The trimmed k-means method (tkmeans) can be obtained by setting parameters restr=”eigen”, restr_fact=1 and equal_weights = True.

Parameters
  • k (int, default=2) – The number of clusters

  • alpha (float, default=0.05) – The proportion of observations to be trimmed

  • n_inits (int, default=20) – The number of random intializations to be performed

  • ksteps (int, default=40) – The maximum number of concentration steps to be performed

  • restr_cov_value (string, default='eigen') – The type of restriction to be applied on the cluster scatter matrices. Valid values are {“eigen”, “deter”, “sigma”}.

  • equal_weights (bool, default=False) – Specifying whether cluster weights are equal.

  • zero_tol (float, default=1e-16) – The zero tolerance used.

  • maxfact_e (float, default=5) – Level of eigen constraints.

  • maxfact_d (float, default=5) – Level of determinant constraints.

  • m (float, default=2.) – Fuzzy power parameter.

  • opt (string, default='hard') – Type of assignment. Accepted values are {‘hard’, ‘mixture’, ‘fuzzy’}

  • sol_ini (object of class Iteration, default=None) – Initial solution provided by the user.

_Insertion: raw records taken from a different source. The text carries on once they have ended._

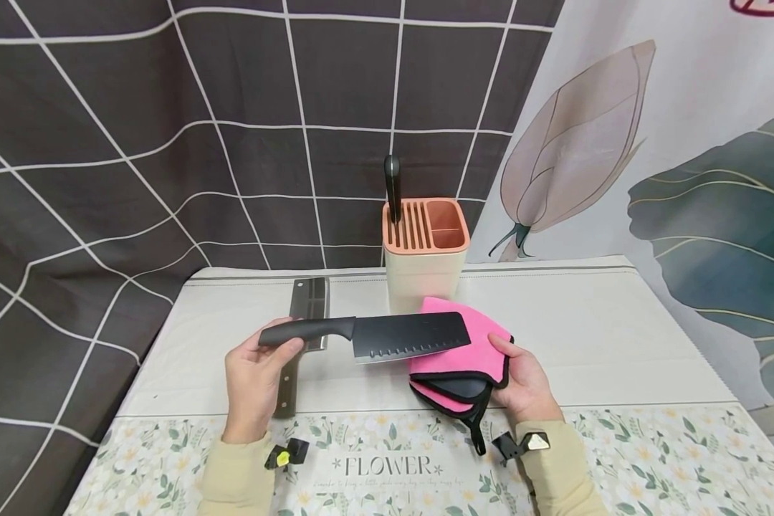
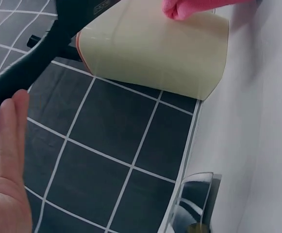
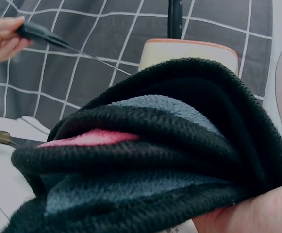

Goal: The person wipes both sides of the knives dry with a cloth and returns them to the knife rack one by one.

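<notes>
In the head view my left hand (image 1: pixel 253 383) grips the black handle of a cleaver (image 1: pixel 413 335), its dark blade pointing right, edge toward me. My right hand (image 1: pixel 525 383) holds a folded pink and grey cleaning cloth (image 1: pixel 467 362) with black trim and a hanging loop. The blade's far end overlaps the pink side; whether they touch, I cannot tell. The right wrist view shows the cloth's layered folds (image 3: pixel 160 155) up close, hiding much of the blade. Under my left hand, a second cleaver (image 1: pixel 309 297) with a brown handle lies on the table.
At the back of the table stands a cream knife holder (image 1: pixel 422 279) with an orange slotted top. A black-handled knife (image 1: pixel 393 186) is upright in one slot. Dark gridded fabric (image 1: pixel 245 165) hangs behind. A floral FLOWER print covers the table's (image 1: pixel 593 337) front.
</notes>
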Motion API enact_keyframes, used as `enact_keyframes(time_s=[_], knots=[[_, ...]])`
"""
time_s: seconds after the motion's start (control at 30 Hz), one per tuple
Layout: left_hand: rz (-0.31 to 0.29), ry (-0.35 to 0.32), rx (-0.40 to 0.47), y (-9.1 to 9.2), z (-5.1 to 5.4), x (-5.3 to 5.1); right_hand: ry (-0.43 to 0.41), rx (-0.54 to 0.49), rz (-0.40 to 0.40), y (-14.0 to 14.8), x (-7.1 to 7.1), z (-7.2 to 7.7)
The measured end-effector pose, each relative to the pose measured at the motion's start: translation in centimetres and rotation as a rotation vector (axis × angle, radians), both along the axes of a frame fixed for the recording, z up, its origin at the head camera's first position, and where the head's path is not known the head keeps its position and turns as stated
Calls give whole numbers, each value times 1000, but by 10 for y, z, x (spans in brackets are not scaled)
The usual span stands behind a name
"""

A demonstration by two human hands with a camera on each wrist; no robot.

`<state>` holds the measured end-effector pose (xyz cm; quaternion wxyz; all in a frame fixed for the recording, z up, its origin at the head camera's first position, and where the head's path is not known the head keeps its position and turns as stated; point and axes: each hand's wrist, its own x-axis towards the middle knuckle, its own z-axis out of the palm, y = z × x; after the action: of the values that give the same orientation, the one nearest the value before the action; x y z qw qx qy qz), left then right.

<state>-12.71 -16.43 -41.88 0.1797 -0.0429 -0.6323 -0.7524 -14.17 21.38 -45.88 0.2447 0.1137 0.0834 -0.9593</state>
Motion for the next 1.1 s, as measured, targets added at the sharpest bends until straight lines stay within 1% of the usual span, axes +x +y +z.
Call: enact_keyframes(time_s=[0.1,0.27,0.43,0.53,0.6,0.67,0.83,0.97,1.1], knots=[[23,64,1,0,2,2,5,0,-4,3,0,-2],[42,138,5,-1,4,5,10,-12,7,6,-1,-4],[75,190,-46,-3,8,7,-22,51,-27,6,-1,-2],[90,225,-46,-5,13,6,-42,74,-41,7,-2,-1],[89,264,-34,-6,17,5,-51,73,-43,8,-2,-1],[73,322,-1,-7,22,3,-46,68,-41,8,-2,-1],[44,466,25,-8,39,-5,-31,44,-34,10,-2,-1],[53,538,19,-9,56,-10,-36,47,-36,11,-1,-1],[60,597,19,-9,76,-12,-56,86,-52,10,-1,-1]])
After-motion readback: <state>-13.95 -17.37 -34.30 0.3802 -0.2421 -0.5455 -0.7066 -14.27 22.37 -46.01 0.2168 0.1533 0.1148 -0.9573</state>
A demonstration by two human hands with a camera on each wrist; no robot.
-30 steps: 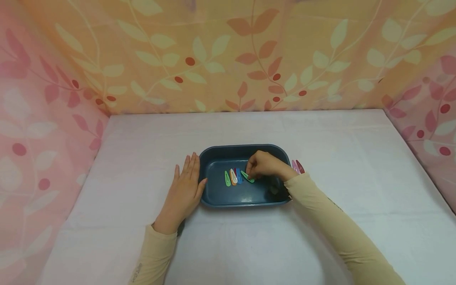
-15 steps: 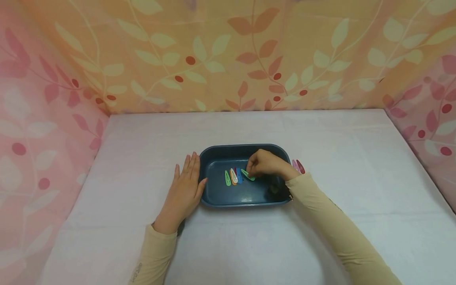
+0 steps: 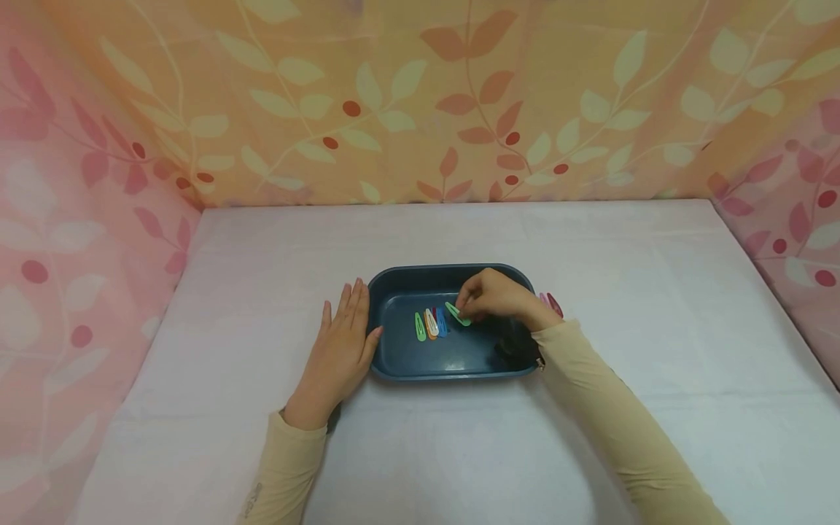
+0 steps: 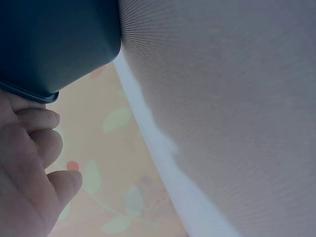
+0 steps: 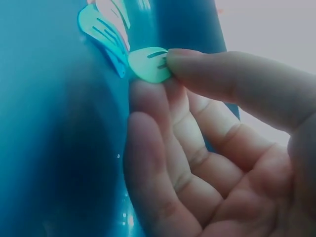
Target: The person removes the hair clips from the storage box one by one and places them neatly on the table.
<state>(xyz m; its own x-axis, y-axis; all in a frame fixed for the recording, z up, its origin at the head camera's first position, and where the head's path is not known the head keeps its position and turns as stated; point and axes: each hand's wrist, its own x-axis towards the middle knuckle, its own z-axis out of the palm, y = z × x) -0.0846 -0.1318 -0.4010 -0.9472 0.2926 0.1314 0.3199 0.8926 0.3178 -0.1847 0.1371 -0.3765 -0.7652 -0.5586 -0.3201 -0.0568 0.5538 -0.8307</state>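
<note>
Green clip pinched in the right hand, over the tray.
So, head view: that clip sticks out on a slant from the fingertips, can't tell if it's touching the tray's floor. Just left of the hand there's a little cluster: blue clip nearest, then a white clip, and a second green one furthest out. Past the right wrist, outside the tray, you can see a dark red clip. Left hand isn't gripping anything, fingers straight along the tray's end. Left wrist view: those fingers meet the rim. Right wrist view: thumb on one face of the clip, fingers behind, blue one just beyond the fingertips.
</note>
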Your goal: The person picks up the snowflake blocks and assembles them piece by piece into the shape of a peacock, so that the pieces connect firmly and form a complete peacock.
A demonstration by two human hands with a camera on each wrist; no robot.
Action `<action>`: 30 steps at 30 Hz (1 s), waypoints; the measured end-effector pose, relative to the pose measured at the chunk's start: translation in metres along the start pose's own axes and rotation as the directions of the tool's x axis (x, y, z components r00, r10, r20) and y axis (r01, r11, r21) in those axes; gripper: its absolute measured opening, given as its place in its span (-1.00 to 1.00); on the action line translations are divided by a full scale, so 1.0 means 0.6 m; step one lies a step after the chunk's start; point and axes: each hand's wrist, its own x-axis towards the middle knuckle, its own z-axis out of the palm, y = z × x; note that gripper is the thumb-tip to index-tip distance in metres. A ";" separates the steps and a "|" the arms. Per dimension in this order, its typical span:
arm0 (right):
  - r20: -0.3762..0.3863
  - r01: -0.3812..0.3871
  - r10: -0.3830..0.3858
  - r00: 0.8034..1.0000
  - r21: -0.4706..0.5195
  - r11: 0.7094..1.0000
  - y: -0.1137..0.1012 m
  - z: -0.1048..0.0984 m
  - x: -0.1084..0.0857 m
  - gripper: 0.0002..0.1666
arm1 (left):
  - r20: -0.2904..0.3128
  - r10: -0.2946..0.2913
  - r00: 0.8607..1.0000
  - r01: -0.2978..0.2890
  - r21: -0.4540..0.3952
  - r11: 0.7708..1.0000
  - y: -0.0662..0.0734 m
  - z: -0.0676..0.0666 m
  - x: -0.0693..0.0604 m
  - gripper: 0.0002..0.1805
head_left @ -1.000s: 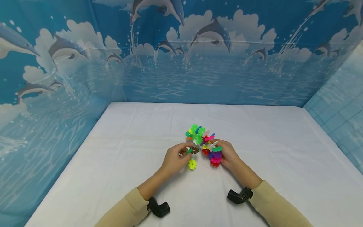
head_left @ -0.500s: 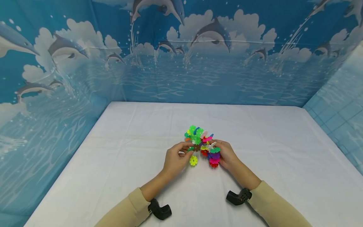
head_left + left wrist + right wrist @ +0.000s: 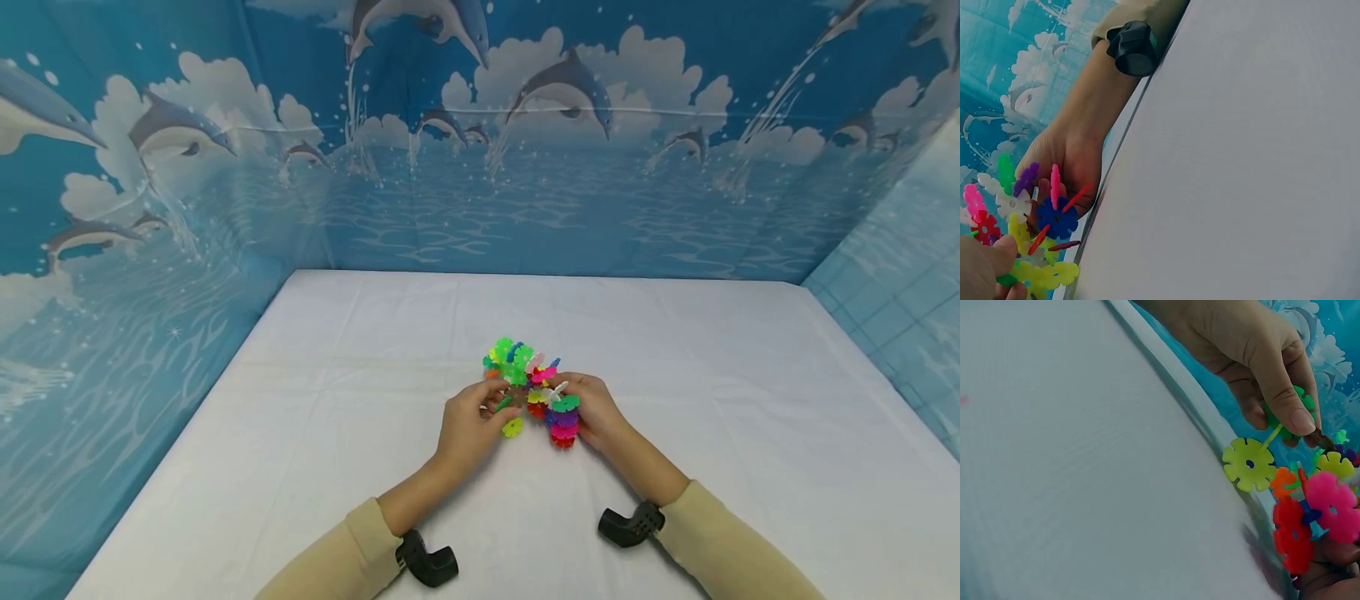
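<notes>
A bundle of interlocked flower-shaped plastic discs [image 3: 564, 418] in many colours is held up over the table. My right hand [image 3: 597, 410] grips it from the right side, fingers partly hidden behind it. My left hand [image 3: 467, 427] pinches a green disc [image 3: 1300, 400] between thumb and fingers. Joined to that disc are yellow-green discs [image 3: 1249, 464] hanging below and a brown disc [image 3: 517, 395] pointing at the bundle. In the right wrist view the brown disc's edge is against or very near the bundle; whether they are joined I cannot tell.
A white cloth [image 3: 360, 350] covers the table. Behind it and along both sides hang blue curtains [image 3: 480, 217] printed with dolphins. Each wrist wears a black camera mount [image 3: 429, 560] near the sleeve cuff.
My left hand has shifted slightly right with its few discs, while my right hand has brought the bundle a little left and lower. The gap between brown disc and bundle has narrowed.
</notes>
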 end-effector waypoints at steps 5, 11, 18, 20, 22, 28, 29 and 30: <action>0.007 0.057 -0.057 0.998 -0.023 0.998 0.003 0.007 -0.005 -0.65 | -0.025 0.016 1.000 -0.015 0.046 0.999 -0.001 0.002 -0.003 -0.62; 0.010 0.099 -0.098 0.995 -0.078 0.992 0.006 0.005 -0.008 -0.70 | -0.010 0.028 1.000 -0.028 0.045 0.999 0.003 0.002 -0.004 -0.68; 0.024 0.140 -0.138 0.990 -0.184 0.973 0.007 0.002 -0.006 -0.78 | 0.044 -0.015 0.999 0.011 0.080 0.997 0.012 -0.002 -0.003 -0.71; 0.026 0.141 -0.138 0.990 -0.213 0.967 0.006 0.001 -0.005 -0.79 | 0.055 -0.034 0.998 0.029 0.092 0.995 0.013 -0.003 -0.003 -0.71; 0.029 0.140 -0.136 0.990 -0.233 0.963 0.005 0.001 -0.005 -0.78 | 0.058 -0.052 0.997 0.046 0.099 0.994 0.015 -0.002 -0.002 -0.71; 0.035 0.132 -0.127 0.991 -0.239 0.962 0.003 0.001 -0.005 -0.79 | 0.038 -0.056 0.998 0.052 0.092 0.994 0.014 0.002 -0.003 -0.69; 0.035 0.131 -0.126 0.991 -0.236 0.963 0.003 0.001 -0.005 -0.79 | 0.033 -0.054 0.998 0.050 0.089 0.995 0.014 0.003 -0.004 -0.69; 0.036 0.130 -0.124 0.992 -0.233 0.964 0.003 0.001 -0.004 -0.80 | 0.028 -0.050 0.998 0.047 0.088 0.995 0.013 0.004 -0.004 -0.69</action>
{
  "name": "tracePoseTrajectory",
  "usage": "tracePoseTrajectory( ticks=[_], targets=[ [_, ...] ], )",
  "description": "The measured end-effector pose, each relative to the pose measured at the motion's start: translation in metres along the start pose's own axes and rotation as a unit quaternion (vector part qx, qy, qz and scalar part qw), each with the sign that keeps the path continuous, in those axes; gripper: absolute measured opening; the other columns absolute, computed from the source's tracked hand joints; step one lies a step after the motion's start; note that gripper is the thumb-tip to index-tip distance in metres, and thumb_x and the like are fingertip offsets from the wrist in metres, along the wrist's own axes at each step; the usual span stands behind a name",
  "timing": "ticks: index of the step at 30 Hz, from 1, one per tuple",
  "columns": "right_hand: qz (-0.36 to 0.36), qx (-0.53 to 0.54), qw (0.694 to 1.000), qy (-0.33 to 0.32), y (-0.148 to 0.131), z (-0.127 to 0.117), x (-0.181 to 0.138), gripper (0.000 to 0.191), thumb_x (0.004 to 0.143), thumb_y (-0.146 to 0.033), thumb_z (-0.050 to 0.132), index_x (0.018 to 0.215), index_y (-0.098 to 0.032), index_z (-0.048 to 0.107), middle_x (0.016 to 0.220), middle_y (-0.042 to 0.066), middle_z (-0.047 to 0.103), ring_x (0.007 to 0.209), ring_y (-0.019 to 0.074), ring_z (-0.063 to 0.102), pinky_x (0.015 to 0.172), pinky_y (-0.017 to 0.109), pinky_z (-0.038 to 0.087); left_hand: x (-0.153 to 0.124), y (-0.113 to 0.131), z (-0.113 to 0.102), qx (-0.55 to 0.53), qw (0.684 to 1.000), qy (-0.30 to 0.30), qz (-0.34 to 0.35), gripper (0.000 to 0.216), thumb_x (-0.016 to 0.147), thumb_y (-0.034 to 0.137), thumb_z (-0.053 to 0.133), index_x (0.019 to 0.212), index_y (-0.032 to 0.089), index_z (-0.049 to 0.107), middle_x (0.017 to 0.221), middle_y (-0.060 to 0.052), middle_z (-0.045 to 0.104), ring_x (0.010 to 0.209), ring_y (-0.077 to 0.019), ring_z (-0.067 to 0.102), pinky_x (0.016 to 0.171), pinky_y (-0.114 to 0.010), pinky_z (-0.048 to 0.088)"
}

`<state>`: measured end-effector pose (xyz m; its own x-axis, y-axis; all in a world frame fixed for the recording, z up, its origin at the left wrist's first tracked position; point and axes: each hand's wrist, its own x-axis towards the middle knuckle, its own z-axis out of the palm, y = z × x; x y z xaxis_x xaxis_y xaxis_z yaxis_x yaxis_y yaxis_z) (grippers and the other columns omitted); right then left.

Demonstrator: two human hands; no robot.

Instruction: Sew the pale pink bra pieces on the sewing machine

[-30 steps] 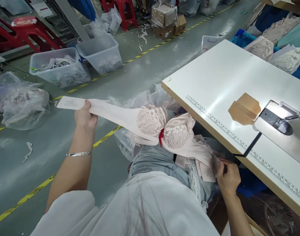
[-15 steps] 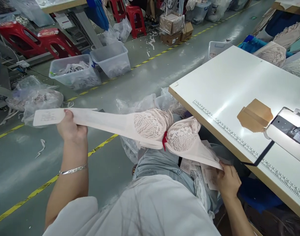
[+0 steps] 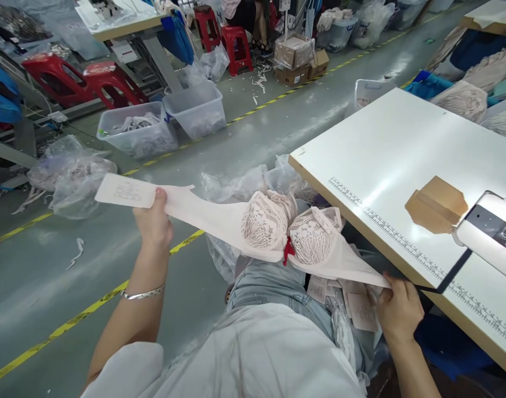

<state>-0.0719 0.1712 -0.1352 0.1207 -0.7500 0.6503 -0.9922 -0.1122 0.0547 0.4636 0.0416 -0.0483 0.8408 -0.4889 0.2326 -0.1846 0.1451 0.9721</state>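
Observation:
A pale pink lace bra (image 3: 266, 226) stretches across my lap, its two cups facing up and a small red ribbon (image 3: 288, 250) at the centre. My left hand (image 3: 153, 220) is closed on the end of the left band, where a white printed tag (image 3: 126, 190) sticks out beyond the fingers. At the other end, my right hand (image 3: 400, 305) pinches the tip of the right band near the table's edge. Under that band, several more printed tags (image 3: 360, 309) lie on my lap beside clear plastic. The fingertips of my right hand are partly hidden.
To the right stands a white table (image 3: 360, 149) with a printed ruler, a brown paper patch (image 3: 436, 204) and part of a sewing machine (image 3: 491, 226). Clear plastic bins (image 3: 197, 110) and bagged pieces (image 3: 73, 177) sit on the floor. Red stools (image 3: 237, 50) and a seated person are farther back.
My left hand has come inward to the right, so the left band hangs slacker. My right hand has shifted slightly right and down in view. Both still hold the bra; the view has shifted a little.

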Motion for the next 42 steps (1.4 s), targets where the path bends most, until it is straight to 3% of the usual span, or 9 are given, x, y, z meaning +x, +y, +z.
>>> tracePoseTrajectory(
  ticks=[5,12,14,16,18,20,27,32,42],
  targets=[
    [0.095,-0.008,0.994,-0.057,0.010,-0.011,-0.017,0.025,0.083,-0.009,0.043,0.093,-0.021,0.061,0.079,0.009,0.064,0.074,0.0263,0.061,0.066,0.037,0.047,-0.048,0.072,0.056,-0.068,0.990,-0.065,0.101,0.022,0.073,0.023,0.075,0.080,0.010,0.059,0.082,-0.002,0.065,0.075,-0.0143,0.061,0.088,-0.044,0.055],
    [-0.002,0.196,0.962,-0.190,-0.035,-0.053,0.015,0.028,0.094,-0.024,0.052,0.122,-0.019,0.054,0.104,0.010,0.066,0.094,0.0238,0.062,0.077,0.036,0.054,-0.179,0.143,0.147,-0.056,0.924,-0.226,0.303,0.023,0.075,0.030,0.074,0.087,0.016,0.061,0.073,0.004,0.060,0.065,-0.0120,0.057,0.064,-0.026,0.051],
    [0.022,0.179,0.975,-0.132,-0.033,-0.067,0.025,0.022,0.094,-0.021,0.051,0.116,-0.020,0.055,0.095,0.008,0.066,0.086,0.0218,0.061,0.074,0.035,0.052,-0.228,0.144,0.182,-0.097,0.874,-0.311,0.360,0.008,0.087,0.024,0.060,0.092,0.018,0.059,0.074,0.003,0.059,0.062,-0.0109,0.055,0.060,-0.022,0.048],
    [0.064,0.128,0.988,-0.058,-0.015,-0.081,0.031,0.015,0.094,-0.017,0.048,0.104,-0.021,0.058,0.085,0.006,0.065,0.079,0.0207,0.059,0.071,0.035,0.049,-0.276,0.135,0.213,-0.110,0.770,-0.411,0.475,0.012,0.091,0.014,0.046,0.092,0.017,0.057,0.077,-0.001,0.061,0.066,-0.0131,0.059,0.060,-0.023,0.049],
    [0.135,0.051,0.990,-0.005,0.019,-0.094,0.037,0.013,0.094,-0.018,0.047,0.093,-0.021,0.060,0.079,0.006,0.063,0.077,0.0213,0.057,0.072,0.036,0.047,-0.313,0.123,0.235,-0.015,0.655,-0.496,0.569,0.023,0.090,0.005,0.037,0.087,0.017,0.057,0.073,-0.003,0.060,0.063,-0.0153,0.059,0.058,-0.025,0.049],
    [0.217,-0.037,0.975,0.013,0.063,-0.105,0.045,0.016,0.093,-0.024,0.046,0.086,-0.021,0.060,0.080,0.008,0.061,0.081,0.0239,0.055,0.077,0.039,0.045,-0.335,0.112,0.247,0.051,0.591,-0.534,0.602,0.029,0.088,-0.001,0.034,0.087,0.015,0.058,0.074,-0.004,0.060,0.061,-0.0168,0.059,0.055,-0.027,0.048],
    [0.306,-0.129,0.934,-0.133,0.180,-0.101,0.074,0.020,0.082,-0.031,0.053,0.073,-0.017,0.064,0.084,0.014,0.062,0.086,0.0303,0.052,0.082,0.047,0.042,-0.338,0.106,0.228,0.093,0.510,-0.574,0.634,0.027,0.081,-0.005,0.042,0.087,0.011,0.062,0.090,-0.012,0.066,0.085,-0.0239,0.065,0.073,-0.033,0.055],
    [0.313,-0.104,0.922,-0.200,0.191,-0.089,0.078,0.016,0.075,-0.030,0.061,0.065,-0.019,0.060,0.078,0.013,0.063,0.086,0.0315,0.055,0.083,0.048,0.041,-0.347,0.092,0.202,0.080,0.478,-0.566,0.667,0.035,0.089,0.004,0.043,0.121,0.003,0.058,0.125,-0.022,0.062,0.120,-0.0275,0.058,0.102,-0.041,0.045],
    [0.386,-0.042,0.883,-0.265,0.197,-0.096,0.089,0.014,0.068,-0.026,0.067,0.065,-0.020,0.055,0.076,0.011,0.065,0.088,0.0314,0.059,0.076,0.042,0.045,-0.354,0.074,0.186,0.035,0.530,-0.550,0.644,0.041,0.091,0.004,0.039,0.128,0.010,0.056,0.130,-0.014,0.062,0.130,-0.0254,0.051,0.111,-0.044,0.042]
  ],
)
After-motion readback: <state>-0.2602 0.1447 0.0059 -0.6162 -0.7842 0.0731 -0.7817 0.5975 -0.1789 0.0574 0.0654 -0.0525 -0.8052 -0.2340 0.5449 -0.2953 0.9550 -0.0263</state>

  • tk (bool, default=False) – Whether to use tkmeans initialization.

  • verbose (bool, default=True) – Whether to print the progress of the objective function throughout the iterations.

Example

>>> from tclust import TClust
>>> import numpy as np
>>> X = np.array([[1, 2], [1, 4], [1, 0],
...               [10, 2], [10, 4], [10, 0]])
>>> clustering = TClust(k=2).fit(X)
>>> clustering.labels_
array([2, 2, 2, 1, 1, 1], dtype=int64)
>>> clustering.iter.center
array([[10.,  2.], [ 1.,  2.]])
calc_obj_function(X)[source]

Calculates the objective function value for mixture, hard, and fuzzy assignments

Parameters

X – array of shape=(nsamples, nfeatures) containing the data

Returns

N/A

estimClustPar(X)[source]

Function to estimate model parameters

Parameters

X – array of shape=(nsamples, nfeatures) containing the data

Returns

N/A

findClusterLabels(X)[source]

Obtain the cluster assignment and trimming in the non-fuzzy case (i.e., mixture and hard assignments)

Parameters

X – array of shape=(nsamples, nfeatures) containing the data

Returns

N/A

findFuzzyClusterLabels(X)[source]

Obtain assignment and trimming in the fuzzy case

Parameters

X – array of shape=(nsamples, nfeatures) containing the data

Returns

N/A

fit(X, y=None)[source]

Compute tclust clustering.

Parameters
  • X ({array-like, sparse matrix} of shape (n_samples, n_features)) – Training instances to cluster. The observations should be given row-wise.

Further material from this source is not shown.